Obverse: Head of Zeus Ammon l.
Reverse: Head of Kyrene r., wearing single-pendant earring and necklace; monogram in l. field.
Provenance: Abner Kreisberg, 1972.
Bibliography: C.M. Kraay, Archaic and Classical Greek Coins (Berkeley and Los Angeles 1976) 296-297; B.V. Head, Historia Numorum (Oxford 1911) 864-871.

In the winter of 332/31 B.C., the Kyrenaians entered into an alliance with Alexander the Great, and from that time until it was acquired by Ptolemaic Egypt the city of Kyrene issued a series of gold staters and smaller denominations, including this tenth of a stater with the head of Zeus Ammon on the obverse and a female head, perhaps the nymph Kyrene, on the reverse.

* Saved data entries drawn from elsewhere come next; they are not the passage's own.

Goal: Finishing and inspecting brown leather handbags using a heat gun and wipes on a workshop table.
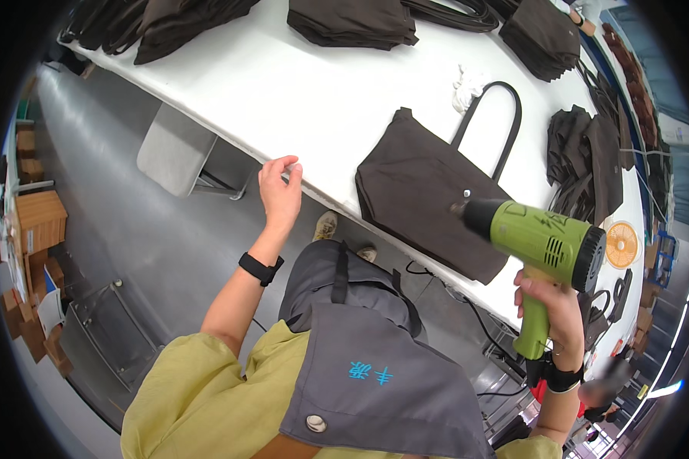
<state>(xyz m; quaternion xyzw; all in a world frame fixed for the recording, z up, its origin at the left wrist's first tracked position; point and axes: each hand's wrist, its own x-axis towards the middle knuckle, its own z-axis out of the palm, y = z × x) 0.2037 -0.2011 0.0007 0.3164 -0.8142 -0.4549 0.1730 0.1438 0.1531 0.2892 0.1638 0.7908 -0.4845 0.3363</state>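
Note:
My right hand [560, 306] is wrapped round the handle of a green heat gun [540, 236] with a black nozzle. The nozzle points left, over the side of a dark brown tote bag [429, 187] lying flat on the white table. One long dark handle [513, 130] of the bag loops up toward the far side. A small shiny stud shows on the bag just beyond the nozzle tip. Left of the bag, at the table's near edge, my left hand [280, 191] is empty. Its fingers are loosely bent, with a gap between thumb and forefinger.
Dark bag stacks [352, 23] lie along the far side of the white table [283, 84], with more folded bags [589, 157] at right. A crumpled white scrap [467, 88] and an orange round disc [621, 245] are there too. A grey stool [176, 149] stands at left.

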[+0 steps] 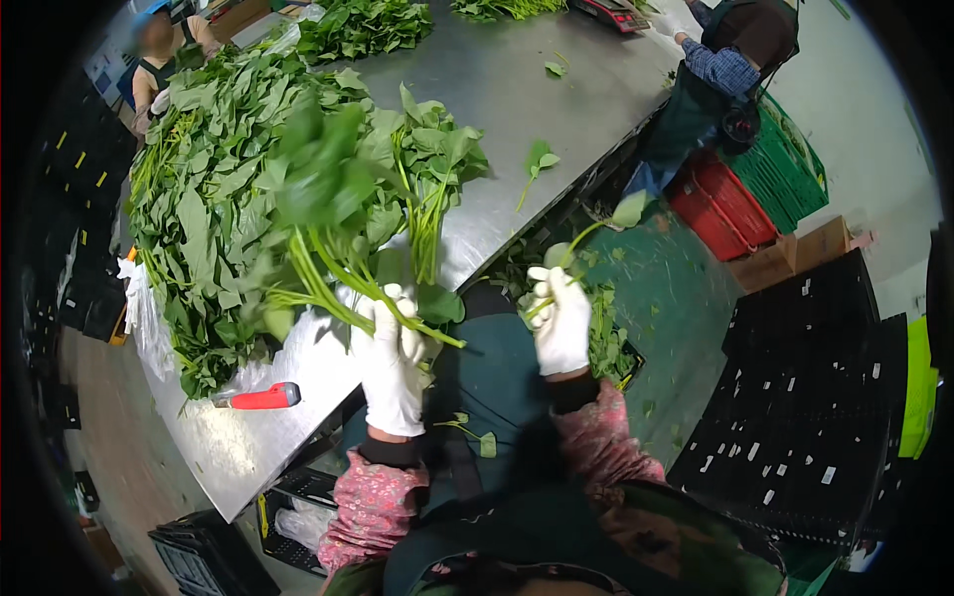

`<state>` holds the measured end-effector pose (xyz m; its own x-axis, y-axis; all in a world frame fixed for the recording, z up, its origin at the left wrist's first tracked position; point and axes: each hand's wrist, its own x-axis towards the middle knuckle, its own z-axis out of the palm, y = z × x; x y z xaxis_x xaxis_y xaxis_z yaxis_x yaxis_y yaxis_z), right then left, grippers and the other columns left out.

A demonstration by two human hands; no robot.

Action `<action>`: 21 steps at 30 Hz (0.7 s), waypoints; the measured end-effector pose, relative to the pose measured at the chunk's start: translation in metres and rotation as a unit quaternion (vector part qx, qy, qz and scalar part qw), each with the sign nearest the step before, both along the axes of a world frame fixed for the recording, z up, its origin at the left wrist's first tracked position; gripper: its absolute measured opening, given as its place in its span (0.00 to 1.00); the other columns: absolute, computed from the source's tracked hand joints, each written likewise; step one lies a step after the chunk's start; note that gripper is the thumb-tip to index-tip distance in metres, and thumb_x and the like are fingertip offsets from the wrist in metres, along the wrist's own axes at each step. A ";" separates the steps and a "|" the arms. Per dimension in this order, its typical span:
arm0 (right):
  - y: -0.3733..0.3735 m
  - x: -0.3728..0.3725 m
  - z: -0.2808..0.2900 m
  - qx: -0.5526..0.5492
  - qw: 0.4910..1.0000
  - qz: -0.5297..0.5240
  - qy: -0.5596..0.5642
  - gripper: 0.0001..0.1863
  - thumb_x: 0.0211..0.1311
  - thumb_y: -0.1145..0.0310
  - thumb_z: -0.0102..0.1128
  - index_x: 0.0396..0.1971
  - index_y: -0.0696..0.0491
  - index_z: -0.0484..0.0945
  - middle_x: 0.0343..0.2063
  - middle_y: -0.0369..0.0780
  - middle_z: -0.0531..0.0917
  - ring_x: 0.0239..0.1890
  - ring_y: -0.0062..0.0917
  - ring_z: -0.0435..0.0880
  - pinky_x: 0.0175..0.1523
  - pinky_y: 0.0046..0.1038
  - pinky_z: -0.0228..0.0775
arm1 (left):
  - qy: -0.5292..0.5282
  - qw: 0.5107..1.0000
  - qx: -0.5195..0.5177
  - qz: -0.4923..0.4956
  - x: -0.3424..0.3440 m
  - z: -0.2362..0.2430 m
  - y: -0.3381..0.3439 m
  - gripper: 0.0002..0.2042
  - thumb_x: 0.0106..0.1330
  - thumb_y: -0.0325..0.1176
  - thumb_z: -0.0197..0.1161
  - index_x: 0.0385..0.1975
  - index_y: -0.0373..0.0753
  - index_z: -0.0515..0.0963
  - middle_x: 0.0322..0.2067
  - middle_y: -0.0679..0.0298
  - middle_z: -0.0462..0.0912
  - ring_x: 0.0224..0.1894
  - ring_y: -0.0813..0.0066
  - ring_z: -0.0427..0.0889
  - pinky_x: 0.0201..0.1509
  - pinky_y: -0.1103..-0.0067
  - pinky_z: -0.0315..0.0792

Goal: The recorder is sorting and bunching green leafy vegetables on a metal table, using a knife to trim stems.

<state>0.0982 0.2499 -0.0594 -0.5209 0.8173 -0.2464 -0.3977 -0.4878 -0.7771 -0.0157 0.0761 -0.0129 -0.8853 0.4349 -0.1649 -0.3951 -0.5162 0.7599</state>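
My left hand point(393, 353), in a white glove, grips a bunch of leafy green stems point(328, 209) by the stalks, held up over the edge of the steel table point(517, 89). The leaves are blurred. My right hand point(561, 318), also gloved in white, pinches a single stem with a pale leaf point(628, 211) off the table's side, above a crate of green trimmings point(606, 343). A large heap of the same leafy greens point(199, 199) covers the left part of the table.
A red-handled knife point(260, 397) lies near the table's front edge. Black crates point(805, 397) stack at the right, red point(720, 209) and green crates point(785, 169) beyond. One person works at the far right point(725, 60), another at the far left point(164, 50).
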 end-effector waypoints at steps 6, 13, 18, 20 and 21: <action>-0.049 -0.013 0.059 0.154 0.961 0.214 -0.090 0.13 0.70 0.68 0.55 0.49 0.57 0.78 0.33 0.31 0.81 0.25 0.07 0.70 0.28 0.10 0.60 | 0.060 0.983 -0.156 -0.078 0.017 -0.015 0.010 0.06 0.72 0.28 0.54 0.45 0.37 0.74 0.33 0.71 0.75 0.30 0.86 0.71 0.31 0.87 0.65; -0.051 -0.024 0.046 0.088 0.955 0.268 -0.088 0.11 0.71 0.66 0.56 0.46 0.56 0.78 0.31 0.29 0.81 0.26 0.05 0.69 0.28 0.11 0.58 | 0.033 0.984 -0.132 -0.111 0.029 -0.024 0.009 0.10 0.72 0.29 0.56 0.50 0.36 0.73 0.38 0.67 0.78 0.31 0.85 0.74 0.33 0.87 0.69; -0.055 -0.007 0.056 0.023 0.987 0.157 0.032 0.12 0.73 0.68 0.50 0.43 0.62 0.79 0.29 0.34 0.80 0.24 0.10 0.70 0.31 0.15 0.61 | 0.023 0.998 0.023 -0.045 0.025 0.009 0.008 0.06 0.73 0.33 0.56 0.42 0.41 0.69 0.33 0.67 0.75 0.17 0.88 0.60 0.20 0.87 0.53; -0.058 -0.002 0.062 -0.001 0.991 0.126 0.041 0.12 0.73 0.69 0.50 0.42 0.62 0.79 0.29 0.34 0.79 0.25 0.11 0.71 0.31 0.16 0.62 | 0.061 0.997 0.025 -0.026 0.037 0.023 0.013 0.06 0.72 0.34 0.57 0.43 0.41 0.69 0.33 0.67 0.74 0.18 0.87 0.61 0.22 0.86 0.53; -0.057 0.002 0.064 0.000 0.990 0.132 0.053 0.14 0.73 0.68 0.50 0.43 0.63 0.79 0.28 0.35 0.78 0.25 0.13 0.70 0.32 0.16 0.62 | 0.093 0.995 0.006 -0.017 0.040 0.027 0.014 0.07 0.72 0.35 0.57 0.43 0.42 0.69 0.34 0.66 0.74 0.18 0.86 0.60 0.23 0.86 0.55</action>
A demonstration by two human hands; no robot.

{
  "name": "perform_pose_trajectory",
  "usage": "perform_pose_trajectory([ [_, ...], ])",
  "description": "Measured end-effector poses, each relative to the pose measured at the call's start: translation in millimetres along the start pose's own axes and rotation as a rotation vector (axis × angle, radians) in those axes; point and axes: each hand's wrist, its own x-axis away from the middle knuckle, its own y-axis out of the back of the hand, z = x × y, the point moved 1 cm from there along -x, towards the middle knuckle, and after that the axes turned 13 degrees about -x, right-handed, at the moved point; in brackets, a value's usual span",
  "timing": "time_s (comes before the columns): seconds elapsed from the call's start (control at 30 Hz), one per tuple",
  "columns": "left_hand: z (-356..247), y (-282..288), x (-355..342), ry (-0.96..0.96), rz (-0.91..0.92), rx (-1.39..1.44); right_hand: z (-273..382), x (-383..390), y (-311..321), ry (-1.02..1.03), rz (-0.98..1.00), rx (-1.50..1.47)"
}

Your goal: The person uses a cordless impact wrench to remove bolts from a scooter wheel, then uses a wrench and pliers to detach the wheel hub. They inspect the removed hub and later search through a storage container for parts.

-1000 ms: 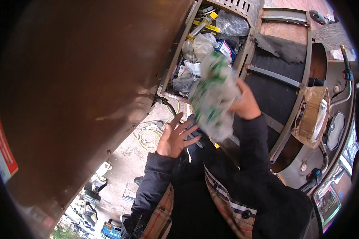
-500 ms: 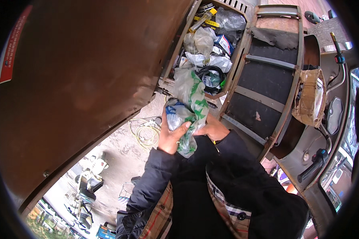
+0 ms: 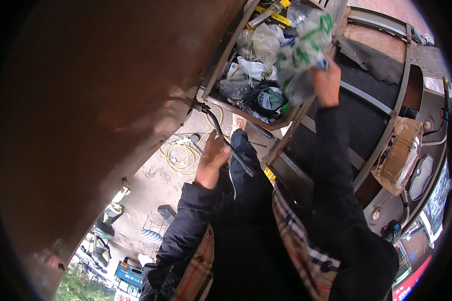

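Over the compartment (image 3: 246, 75), right hand (image 3: 326, 83) has raised the bag (image 3: 301, 50) — left hand (image 3: 213, 160) released

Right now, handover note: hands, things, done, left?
Right hand: raised, gripping a crumpled green-and-white plastic bag above the open compartment.
Left hand: low, at the black strut under the raised brown lid; grip unclear.
Compartment holds bags, black cables, yellow tools.
Done: lid up, bag lifted out.
Left: bag not set down; compartment still full.
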Motion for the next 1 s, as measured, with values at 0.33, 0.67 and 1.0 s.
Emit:
perform_pose_trajectory([
  [0.33, 56.4, 36.5, -6.5, 0.118, -0.218, -0.046, -70.7, -146.8, -16.0, 0.216, -0.216, 0.539],
  [0.67, 50.8, 6.5, -27.6, 0.184, -0.281, 0.048, -41.0, -19.1, -156.9, 0.203, 0.649, 0.51],
  [1.0, 50.3, 1.5, -34.2, 0.197, -0.281, 0.055, -35.5, -5.5, -179.2, 0.254, 0.98, 0.628],
])
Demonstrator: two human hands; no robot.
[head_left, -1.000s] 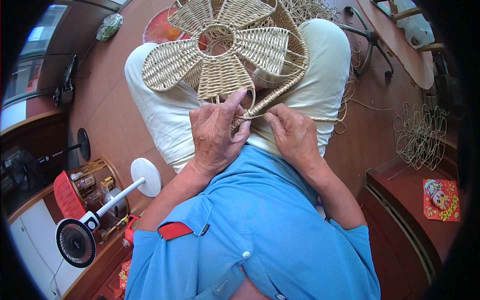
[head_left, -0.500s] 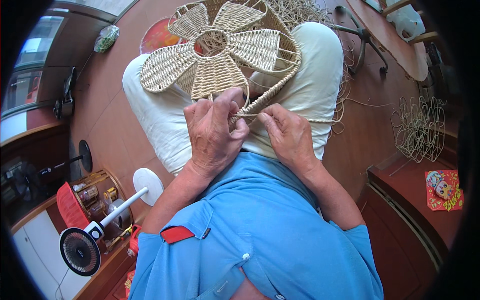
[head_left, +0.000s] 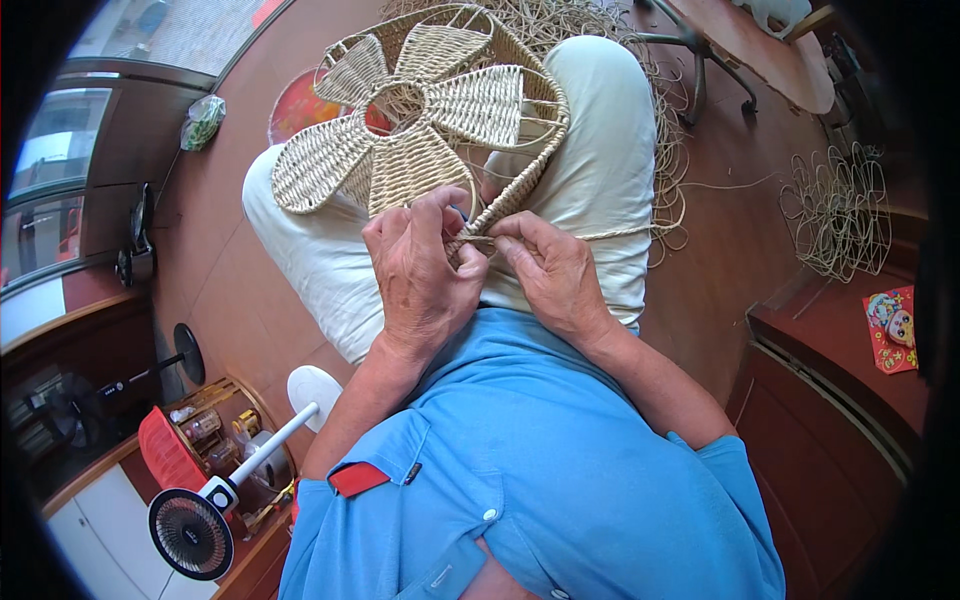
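Well, left hand [head_left: 425, 272] grips woven rim [head_left: 520, 186], right hand [head_left: 550, 270] pinches cord [head_left: 484, 239] (fan [head_left: 190, 535] label unreadable)

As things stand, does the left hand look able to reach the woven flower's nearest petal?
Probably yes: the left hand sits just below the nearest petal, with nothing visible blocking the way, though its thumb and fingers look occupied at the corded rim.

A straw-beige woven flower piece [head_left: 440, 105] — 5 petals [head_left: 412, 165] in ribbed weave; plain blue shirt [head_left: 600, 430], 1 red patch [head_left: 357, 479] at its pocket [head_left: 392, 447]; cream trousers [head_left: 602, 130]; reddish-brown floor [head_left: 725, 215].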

Ammon was the chief imperial god of ancient Egypt, who became known to the Greeks through their colonization of Kyrene and identified with their chief god Zeus. His was the most important cult in Kyrene, where a Hellenized version of him was worshipped as Zeus Ammon. In Greek cities he was usually depicted as a Zeus-like figure but with the ram's horns of the Egyptian Ammon added. Kyrene was a nymph admired by Apollo for wrestling a lion. He carried her off to Libya, where the city of Kyrene was named for her.